Aos especuladores, no momento em que o Jornal da Globo tirar o corona vírus do noticiário, será o ponto de compra das ações e dos ativos de maior liquidez. A banca terá se desfeito dos papéis podres e recebido – dos programas do tipo: ajuda para reerguer a economia e manter empregos -, os bilhões de reais do tesouro nacional para seus cofres privados.

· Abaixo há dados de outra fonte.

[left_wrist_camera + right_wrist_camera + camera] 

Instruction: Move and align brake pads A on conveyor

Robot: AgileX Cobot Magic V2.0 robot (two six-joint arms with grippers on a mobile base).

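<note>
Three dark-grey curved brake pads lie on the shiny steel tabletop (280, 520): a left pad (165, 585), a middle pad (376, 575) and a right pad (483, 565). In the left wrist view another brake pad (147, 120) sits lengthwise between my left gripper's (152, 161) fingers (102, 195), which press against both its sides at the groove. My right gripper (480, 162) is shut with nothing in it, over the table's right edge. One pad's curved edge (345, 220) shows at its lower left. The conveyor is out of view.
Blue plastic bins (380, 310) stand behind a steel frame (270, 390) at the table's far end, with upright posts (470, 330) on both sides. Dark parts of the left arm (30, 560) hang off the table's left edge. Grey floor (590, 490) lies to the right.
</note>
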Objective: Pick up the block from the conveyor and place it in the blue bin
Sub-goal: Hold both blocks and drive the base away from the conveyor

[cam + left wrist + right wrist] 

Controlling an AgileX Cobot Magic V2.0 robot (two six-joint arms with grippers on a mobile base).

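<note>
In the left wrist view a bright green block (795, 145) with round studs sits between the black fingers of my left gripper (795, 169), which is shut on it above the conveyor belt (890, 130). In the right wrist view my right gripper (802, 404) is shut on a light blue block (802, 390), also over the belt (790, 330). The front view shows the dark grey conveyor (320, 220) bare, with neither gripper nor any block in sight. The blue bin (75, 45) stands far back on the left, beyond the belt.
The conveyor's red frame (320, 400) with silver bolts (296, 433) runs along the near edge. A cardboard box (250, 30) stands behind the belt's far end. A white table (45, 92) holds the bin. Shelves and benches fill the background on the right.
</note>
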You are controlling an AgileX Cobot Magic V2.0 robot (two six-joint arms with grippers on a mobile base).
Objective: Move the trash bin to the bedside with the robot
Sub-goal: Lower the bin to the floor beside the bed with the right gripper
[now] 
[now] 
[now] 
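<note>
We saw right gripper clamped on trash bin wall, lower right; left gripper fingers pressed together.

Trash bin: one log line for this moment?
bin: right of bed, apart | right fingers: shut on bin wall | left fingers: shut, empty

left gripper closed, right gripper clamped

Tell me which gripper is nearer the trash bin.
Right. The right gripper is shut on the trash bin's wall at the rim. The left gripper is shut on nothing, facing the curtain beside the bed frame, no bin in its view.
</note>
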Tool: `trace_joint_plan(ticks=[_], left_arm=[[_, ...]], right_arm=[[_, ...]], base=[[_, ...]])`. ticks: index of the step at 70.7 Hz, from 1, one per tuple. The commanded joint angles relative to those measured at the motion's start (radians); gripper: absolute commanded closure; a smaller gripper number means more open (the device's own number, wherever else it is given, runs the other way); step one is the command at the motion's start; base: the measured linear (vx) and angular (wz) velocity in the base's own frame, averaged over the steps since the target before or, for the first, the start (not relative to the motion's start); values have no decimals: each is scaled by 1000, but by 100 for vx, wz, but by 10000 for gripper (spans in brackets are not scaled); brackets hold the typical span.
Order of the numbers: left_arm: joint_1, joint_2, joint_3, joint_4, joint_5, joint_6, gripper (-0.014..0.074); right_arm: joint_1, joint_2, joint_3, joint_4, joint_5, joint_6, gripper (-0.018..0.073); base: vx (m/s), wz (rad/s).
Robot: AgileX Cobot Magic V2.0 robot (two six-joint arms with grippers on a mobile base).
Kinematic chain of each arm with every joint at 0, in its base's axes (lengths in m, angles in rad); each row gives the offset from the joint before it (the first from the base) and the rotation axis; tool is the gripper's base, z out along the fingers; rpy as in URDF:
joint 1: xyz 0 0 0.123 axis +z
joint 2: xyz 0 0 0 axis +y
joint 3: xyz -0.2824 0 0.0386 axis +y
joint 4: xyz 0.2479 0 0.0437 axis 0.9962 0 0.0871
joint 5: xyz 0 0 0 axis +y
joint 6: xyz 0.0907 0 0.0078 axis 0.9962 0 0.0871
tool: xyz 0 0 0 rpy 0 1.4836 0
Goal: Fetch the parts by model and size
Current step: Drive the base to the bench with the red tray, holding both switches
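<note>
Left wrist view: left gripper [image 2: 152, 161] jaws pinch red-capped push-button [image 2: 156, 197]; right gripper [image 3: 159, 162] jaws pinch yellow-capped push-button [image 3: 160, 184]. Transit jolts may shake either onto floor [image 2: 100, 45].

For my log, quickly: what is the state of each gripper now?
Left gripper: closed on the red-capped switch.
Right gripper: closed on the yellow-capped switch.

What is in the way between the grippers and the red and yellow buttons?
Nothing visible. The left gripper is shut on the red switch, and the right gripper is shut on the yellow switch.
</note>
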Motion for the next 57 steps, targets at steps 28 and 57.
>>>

É o caso da Proposta de Emenda Constitucional nº 10 (PEC 10) que modifica o artigo 164 da Constituição e permite ao Banco Central do Brasil: “I – comprar e vender títulos de emissão do Tesouro Nacional; II – acolher depósitos voluntários, à vista ou a prazo, das instituições financeiras; III – realizar outras operações financeiras, inclusive com o uso de instrumentos derivativos”. Em português corrente, trazer os títulos podres, que oneram os bancos estrangeiros desde 2008, e os para trocar por dólares das reservas brasileiras ou por empréstimos do Brasil (leia-se dívidas) em instituições controladas pela banca.
E teremos mais uma crise para a história da banca e outro trabalho intelectual para o professor Boaventura de Sousa Santos.
*Pedro Augusto Pinho, avô, administrador aposentado.